Published in final edited form as: Nanotechnology. 2016 Nov 11;27(49):495302. doi: 10.1088/0957-4484/27/49/495302

Shear Induced Alignment of Short Nanofibers in 3D Printed Polymer Composites

Doruk Erdem Yunus 1, Wentao Shi 2, Salman Sohrabi 1, Yaling Liu 1,2,*
PMCID: PMC5138062  NIHMSID: NIHMS831132  PMID: 27834313

Abstract

3D printing of composite materials offers an opportunity to combine desired properties of composite materials with flexibility of additive manufacturing in geometric shape and complexity. In this paper, shear-induced alignment of aluminum oxide nanowires during stereolithography printing was utilized to fabricate a nanowire reinforced polymer composite.

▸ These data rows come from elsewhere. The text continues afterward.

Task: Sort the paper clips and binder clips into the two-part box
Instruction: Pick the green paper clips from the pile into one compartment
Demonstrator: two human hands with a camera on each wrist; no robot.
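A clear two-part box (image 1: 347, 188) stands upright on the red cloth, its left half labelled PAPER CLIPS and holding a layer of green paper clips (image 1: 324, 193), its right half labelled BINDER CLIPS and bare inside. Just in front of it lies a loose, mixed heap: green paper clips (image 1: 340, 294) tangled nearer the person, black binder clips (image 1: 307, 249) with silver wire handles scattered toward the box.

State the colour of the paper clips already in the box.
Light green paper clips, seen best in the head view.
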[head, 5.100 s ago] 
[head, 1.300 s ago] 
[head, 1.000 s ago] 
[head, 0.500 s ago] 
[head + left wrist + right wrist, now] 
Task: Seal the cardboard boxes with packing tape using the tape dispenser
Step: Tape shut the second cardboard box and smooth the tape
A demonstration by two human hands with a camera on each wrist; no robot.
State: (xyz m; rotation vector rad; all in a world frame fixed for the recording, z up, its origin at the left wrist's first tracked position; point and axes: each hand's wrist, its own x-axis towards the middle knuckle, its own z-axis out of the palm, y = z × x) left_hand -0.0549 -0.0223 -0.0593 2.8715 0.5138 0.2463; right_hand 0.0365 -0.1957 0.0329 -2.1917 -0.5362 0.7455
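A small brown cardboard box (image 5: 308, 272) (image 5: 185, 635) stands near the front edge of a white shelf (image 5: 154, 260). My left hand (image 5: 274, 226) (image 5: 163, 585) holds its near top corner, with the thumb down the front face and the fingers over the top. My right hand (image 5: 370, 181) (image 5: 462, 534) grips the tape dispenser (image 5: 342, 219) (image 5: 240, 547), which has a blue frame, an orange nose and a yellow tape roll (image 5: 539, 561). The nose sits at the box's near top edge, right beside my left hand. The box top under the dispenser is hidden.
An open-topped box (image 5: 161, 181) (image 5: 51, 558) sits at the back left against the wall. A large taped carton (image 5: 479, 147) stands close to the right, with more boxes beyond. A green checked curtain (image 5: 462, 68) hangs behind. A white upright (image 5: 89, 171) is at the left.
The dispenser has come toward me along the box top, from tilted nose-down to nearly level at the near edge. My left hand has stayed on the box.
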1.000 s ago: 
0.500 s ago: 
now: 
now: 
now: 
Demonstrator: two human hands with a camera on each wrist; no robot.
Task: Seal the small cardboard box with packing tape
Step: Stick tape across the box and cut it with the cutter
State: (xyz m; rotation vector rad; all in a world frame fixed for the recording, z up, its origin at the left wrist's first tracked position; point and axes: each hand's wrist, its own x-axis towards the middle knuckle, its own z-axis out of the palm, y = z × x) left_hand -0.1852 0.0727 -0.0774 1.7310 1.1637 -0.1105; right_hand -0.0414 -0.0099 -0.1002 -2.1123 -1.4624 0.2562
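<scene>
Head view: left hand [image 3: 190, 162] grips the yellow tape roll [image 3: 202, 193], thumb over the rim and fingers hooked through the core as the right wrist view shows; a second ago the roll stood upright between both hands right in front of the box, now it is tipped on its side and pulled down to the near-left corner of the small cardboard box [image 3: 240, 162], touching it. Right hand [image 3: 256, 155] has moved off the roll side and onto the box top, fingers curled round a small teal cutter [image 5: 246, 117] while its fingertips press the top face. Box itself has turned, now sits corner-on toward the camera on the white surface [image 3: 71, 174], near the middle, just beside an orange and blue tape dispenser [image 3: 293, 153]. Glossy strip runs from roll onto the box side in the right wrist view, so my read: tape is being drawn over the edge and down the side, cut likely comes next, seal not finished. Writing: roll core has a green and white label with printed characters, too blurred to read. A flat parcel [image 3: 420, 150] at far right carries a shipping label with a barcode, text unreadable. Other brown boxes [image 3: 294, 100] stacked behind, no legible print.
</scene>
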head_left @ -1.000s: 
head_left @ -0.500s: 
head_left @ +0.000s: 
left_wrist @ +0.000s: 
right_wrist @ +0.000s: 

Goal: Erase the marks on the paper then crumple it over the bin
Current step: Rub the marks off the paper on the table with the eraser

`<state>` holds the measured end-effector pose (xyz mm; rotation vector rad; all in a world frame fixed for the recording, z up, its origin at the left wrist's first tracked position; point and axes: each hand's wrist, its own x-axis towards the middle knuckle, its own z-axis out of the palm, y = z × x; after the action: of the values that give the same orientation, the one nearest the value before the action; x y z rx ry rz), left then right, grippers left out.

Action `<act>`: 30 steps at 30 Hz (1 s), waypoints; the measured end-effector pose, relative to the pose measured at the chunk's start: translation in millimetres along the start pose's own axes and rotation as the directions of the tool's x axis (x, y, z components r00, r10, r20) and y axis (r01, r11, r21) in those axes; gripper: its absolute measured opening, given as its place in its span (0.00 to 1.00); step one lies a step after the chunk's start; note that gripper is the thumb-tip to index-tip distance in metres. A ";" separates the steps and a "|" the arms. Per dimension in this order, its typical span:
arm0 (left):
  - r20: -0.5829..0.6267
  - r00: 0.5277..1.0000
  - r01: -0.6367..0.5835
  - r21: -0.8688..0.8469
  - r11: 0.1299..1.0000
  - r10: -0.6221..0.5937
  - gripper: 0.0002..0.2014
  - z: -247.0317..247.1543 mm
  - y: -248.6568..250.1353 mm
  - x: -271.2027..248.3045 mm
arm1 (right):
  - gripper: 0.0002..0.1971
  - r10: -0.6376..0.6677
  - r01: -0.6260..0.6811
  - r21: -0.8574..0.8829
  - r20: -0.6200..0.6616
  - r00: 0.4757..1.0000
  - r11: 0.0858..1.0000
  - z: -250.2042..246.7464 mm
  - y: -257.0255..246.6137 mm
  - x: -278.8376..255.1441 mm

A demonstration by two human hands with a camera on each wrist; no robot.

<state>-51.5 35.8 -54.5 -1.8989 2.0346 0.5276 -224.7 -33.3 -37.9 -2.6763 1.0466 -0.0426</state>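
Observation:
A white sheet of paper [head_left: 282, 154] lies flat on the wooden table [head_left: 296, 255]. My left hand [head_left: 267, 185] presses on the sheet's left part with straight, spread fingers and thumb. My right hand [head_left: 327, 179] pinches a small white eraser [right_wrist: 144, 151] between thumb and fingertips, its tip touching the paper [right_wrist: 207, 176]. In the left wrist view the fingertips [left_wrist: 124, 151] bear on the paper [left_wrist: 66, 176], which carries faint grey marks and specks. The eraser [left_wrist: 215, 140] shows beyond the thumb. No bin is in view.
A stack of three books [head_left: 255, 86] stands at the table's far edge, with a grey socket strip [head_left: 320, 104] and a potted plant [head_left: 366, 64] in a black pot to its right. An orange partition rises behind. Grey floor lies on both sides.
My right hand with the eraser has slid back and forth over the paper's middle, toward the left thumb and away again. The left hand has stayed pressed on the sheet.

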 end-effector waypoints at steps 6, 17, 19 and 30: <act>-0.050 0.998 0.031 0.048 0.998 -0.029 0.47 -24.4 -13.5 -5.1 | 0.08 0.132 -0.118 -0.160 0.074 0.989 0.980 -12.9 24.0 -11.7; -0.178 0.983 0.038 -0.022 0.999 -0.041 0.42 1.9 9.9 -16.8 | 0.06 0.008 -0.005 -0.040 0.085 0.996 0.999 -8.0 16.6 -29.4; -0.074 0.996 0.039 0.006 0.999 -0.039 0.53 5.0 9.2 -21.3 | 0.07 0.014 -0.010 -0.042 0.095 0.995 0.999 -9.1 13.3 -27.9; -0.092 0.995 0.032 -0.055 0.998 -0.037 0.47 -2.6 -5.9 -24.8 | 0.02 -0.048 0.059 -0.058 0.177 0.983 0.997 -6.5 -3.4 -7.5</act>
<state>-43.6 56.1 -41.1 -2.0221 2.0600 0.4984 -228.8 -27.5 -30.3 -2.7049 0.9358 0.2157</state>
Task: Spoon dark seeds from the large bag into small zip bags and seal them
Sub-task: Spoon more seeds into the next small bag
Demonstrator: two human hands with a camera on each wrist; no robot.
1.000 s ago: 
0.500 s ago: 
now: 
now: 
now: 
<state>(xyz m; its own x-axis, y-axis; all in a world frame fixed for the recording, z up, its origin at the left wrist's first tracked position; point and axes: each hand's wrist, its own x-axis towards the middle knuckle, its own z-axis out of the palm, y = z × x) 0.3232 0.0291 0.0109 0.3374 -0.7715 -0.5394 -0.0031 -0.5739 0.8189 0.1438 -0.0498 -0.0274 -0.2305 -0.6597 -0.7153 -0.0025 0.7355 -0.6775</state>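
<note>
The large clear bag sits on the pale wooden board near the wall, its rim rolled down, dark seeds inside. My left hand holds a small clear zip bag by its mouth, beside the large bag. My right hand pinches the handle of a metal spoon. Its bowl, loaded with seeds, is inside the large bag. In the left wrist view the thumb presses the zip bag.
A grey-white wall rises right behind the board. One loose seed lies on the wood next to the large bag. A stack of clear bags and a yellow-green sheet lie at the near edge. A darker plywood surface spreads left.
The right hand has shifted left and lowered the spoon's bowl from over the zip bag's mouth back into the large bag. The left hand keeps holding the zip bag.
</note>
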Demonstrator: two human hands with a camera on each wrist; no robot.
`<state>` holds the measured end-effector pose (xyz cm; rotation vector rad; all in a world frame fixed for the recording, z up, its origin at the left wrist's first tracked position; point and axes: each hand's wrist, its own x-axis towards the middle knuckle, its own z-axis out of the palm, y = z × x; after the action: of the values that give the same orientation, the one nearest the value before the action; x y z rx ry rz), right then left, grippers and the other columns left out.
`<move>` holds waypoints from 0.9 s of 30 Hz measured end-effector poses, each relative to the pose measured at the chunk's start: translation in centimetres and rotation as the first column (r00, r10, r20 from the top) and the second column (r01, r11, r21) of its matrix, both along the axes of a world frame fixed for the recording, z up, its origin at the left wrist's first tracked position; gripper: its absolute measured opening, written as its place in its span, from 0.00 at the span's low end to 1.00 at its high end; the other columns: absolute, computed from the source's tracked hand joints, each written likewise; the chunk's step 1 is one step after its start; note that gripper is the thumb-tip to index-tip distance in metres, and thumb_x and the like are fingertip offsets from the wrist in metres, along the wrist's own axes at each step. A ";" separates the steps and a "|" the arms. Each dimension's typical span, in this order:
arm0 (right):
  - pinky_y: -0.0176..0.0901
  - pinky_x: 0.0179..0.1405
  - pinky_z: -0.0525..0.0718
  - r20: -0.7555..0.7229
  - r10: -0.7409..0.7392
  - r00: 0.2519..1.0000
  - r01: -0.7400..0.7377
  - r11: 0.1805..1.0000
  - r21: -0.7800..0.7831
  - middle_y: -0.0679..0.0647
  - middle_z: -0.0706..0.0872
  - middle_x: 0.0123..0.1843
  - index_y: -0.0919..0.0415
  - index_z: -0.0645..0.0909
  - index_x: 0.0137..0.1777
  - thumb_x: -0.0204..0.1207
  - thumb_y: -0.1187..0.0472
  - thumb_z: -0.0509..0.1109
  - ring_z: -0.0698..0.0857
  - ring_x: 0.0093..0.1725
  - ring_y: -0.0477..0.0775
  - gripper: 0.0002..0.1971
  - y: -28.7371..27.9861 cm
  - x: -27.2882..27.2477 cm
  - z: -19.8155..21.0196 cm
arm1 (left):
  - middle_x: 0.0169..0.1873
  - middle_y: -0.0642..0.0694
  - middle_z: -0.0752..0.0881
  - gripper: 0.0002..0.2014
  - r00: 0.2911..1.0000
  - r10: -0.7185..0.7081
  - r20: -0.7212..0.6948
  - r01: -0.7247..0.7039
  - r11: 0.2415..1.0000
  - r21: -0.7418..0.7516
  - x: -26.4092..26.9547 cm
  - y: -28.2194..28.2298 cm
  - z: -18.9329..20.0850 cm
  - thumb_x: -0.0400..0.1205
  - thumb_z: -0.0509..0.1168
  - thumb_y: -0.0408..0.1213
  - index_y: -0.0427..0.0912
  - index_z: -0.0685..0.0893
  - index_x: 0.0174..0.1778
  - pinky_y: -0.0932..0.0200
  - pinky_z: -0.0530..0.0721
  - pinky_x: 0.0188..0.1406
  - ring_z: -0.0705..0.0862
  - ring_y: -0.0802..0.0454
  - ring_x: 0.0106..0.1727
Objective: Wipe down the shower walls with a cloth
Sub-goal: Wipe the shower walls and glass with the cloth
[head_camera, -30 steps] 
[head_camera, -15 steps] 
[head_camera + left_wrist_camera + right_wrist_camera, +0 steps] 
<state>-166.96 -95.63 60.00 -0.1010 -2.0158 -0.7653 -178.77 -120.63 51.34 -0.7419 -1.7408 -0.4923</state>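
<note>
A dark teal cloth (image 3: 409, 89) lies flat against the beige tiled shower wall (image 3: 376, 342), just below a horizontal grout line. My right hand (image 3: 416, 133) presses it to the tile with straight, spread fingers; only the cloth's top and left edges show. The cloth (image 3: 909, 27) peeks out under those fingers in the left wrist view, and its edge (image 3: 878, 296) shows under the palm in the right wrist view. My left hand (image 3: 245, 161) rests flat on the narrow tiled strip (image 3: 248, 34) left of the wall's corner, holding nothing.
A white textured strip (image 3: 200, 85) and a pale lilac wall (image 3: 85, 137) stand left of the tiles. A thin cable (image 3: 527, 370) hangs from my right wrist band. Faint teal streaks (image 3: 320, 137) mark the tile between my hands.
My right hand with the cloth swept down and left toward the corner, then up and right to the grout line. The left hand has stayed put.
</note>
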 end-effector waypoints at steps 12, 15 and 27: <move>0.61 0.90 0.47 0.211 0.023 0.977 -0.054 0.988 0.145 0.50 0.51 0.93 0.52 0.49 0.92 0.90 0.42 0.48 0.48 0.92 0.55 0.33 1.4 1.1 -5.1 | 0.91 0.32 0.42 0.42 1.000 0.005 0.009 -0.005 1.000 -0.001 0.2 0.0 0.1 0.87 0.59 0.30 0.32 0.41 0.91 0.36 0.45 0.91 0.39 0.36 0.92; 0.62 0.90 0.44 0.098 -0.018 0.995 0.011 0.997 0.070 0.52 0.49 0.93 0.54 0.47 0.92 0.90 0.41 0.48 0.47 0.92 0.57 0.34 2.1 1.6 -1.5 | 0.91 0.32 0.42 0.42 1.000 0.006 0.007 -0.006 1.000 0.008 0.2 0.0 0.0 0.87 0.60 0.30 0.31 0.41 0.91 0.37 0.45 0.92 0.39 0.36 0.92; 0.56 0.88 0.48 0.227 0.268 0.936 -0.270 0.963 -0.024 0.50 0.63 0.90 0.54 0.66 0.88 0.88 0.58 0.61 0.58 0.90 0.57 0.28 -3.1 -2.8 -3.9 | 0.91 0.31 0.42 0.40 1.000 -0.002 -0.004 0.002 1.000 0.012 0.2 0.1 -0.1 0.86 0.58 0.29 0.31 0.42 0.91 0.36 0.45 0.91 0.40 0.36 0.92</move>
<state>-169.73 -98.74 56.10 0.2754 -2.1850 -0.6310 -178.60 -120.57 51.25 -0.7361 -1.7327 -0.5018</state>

To align the fibers, a lateral oscillation mechanism was implemented and combined with wall pattern printing technique to generate shear flow in both vertical and horizontal directions. A series of specimens were fabricated for testing the composite material's tensile strength. The results showed that mechanical properties of the composite were improved by reinforcement of nanofibers through shear induced alignment. The improvement of tensile strength was approximately ~28% by aligning the nanowires at 5wt% (~1.5% volume fraction) loading of aluminum oxide nanowires.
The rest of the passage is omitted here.